*REQUIRED WORK*: Filter these entries so that only lines with the word "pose" remain.

*ENTRIES SHOWN*:
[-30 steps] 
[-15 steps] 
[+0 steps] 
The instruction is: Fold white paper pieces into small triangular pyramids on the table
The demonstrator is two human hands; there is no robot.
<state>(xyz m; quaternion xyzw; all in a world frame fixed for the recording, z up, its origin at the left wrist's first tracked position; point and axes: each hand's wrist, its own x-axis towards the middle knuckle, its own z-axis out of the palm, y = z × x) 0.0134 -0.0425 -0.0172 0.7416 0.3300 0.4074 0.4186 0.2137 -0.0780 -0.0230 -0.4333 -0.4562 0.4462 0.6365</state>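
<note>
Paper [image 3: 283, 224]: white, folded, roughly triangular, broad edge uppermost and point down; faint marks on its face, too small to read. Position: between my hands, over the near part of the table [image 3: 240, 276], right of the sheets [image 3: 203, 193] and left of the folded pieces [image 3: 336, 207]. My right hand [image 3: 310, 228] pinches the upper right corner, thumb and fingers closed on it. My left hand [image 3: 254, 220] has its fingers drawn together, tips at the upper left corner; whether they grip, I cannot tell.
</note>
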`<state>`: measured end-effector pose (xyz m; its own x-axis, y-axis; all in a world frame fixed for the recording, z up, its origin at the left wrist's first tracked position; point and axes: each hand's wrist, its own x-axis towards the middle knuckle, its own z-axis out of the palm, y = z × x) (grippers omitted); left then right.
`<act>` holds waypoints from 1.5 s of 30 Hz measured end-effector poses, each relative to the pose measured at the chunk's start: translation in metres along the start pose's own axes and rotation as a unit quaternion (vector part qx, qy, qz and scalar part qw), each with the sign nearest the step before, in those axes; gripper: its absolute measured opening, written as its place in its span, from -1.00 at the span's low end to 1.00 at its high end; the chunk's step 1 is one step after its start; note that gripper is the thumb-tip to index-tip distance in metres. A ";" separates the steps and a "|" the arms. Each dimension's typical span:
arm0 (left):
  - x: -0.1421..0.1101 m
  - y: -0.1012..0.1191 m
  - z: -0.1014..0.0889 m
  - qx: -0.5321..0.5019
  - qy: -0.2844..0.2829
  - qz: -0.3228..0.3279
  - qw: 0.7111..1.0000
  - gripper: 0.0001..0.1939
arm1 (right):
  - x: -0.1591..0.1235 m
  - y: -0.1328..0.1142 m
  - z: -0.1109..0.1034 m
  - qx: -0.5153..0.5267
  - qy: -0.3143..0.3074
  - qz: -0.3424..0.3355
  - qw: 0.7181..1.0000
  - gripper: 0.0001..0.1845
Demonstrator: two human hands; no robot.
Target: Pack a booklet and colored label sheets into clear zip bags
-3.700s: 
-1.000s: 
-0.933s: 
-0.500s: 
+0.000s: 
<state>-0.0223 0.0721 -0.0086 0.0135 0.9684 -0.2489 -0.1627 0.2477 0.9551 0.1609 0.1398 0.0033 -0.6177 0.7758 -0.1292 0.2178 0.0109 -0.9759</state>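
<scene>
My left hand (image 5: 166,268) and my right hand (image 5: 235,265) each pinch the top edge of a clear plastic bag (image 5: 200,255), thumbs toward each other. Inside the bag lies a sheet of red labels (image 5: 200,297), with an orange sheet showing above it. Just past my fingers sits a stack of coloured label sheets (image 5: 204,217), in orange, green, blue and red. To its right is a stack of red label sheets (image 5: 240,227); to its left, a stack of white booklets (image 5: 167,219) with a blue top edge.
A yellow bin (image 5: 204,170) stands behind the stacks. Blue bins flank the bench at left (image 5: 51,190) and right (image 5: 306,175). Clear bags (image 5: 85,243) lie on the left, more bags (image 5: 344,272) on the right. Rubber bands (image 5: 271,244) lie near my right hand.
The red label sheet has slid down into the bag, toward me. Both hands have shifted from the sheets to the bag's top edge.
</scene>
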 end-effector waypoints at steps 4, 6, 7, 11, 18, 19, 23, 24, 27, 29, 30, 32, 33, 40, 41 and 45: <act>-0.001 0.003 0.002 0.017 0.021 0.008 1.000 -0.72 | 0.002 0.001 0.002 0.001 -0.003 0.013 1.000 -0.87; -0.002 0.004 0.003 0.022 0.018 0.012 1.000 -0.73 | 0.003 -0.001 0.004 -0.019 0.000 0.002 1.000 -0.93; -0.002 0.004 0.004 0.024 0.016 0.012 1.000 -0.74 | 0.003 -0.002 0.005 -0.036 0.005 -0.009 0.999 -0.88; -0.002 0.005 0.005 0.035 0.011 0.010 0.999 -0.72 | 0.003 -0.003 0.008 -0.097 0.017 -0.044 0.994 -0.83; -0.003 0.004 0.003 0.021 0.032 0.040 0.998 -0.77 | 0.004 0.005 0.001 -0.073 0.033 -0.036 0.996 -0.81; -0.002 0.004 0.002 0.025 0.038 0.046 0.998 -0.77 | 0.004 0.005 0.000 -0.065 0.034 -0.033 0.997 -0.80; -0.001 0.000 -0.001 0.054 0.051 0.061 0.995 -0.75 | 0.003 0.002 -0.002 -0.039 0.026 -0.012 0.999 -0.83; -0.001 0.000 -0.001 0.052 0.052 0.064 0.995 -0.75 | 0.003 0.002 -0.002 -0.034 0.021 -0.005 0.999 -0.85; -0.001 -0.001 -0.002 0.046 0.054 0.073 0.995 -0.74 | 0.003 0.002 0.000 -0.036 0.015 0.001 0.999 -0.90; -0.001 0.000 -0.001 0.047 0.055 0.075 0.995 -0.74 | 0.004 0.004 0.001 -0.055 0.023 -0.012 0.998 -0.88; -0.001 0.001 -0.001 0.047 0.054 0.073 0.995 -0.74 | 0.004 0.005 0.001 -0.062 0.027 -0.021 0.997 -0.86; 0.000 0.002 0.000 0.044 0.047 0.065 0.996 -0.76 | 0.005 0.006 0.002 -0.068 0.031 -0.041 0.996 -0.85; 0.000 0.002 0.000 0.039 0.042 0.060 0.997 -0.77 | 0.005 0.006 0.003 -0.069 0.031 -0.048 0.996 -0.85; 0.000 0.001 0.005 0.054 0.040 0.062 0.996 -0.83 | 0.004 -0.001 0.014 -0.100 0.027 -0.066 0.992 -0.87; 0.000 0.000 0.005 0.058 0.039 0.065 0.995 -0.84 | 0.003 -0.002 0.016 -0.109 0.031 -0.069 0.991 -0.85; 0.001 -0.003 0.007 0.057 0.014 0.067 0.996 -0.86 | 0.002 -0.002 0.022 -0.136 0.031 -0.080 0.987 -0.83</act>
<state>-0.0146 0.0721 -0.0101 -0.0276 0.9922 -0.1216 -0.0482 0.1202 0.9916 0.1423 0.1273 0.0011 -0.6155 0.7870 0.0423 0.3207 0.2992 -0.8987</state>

*WRITTEN SOLUTION*:
`<state>`: measured end-effector pose (xyz m; its own x-axis, y-axis; all in a world frame fixed for the recording, z up, its origin at the left wrist's first tracked position; point and axes: each hand's wrist, its own x-axis towards the middle knuckle, its own z-axis out of the palm, y = z × x) (grippers omitted); left then right.
`<act>` holds waypoints from 1.5 s of 30 Hz measured end-effector poses, each relative to the pose measured at the chunk's start: translation in metres along the start pose's own axes and rotation as a unit quaternion (vector part qx, qy, qz and scalar part qw), each with the sign nearest the step before, in those axes; gripper: its absolute measured opening, written as its place in its span, from -1.00 at the span's low end to 1.00 at its high end; the chunk's step 1 is one step after its start; note that gripper is the thumb-tip to index-tip distance in metres. A ";" separates the steps and a "|" the arms. Each dimension's typical span:

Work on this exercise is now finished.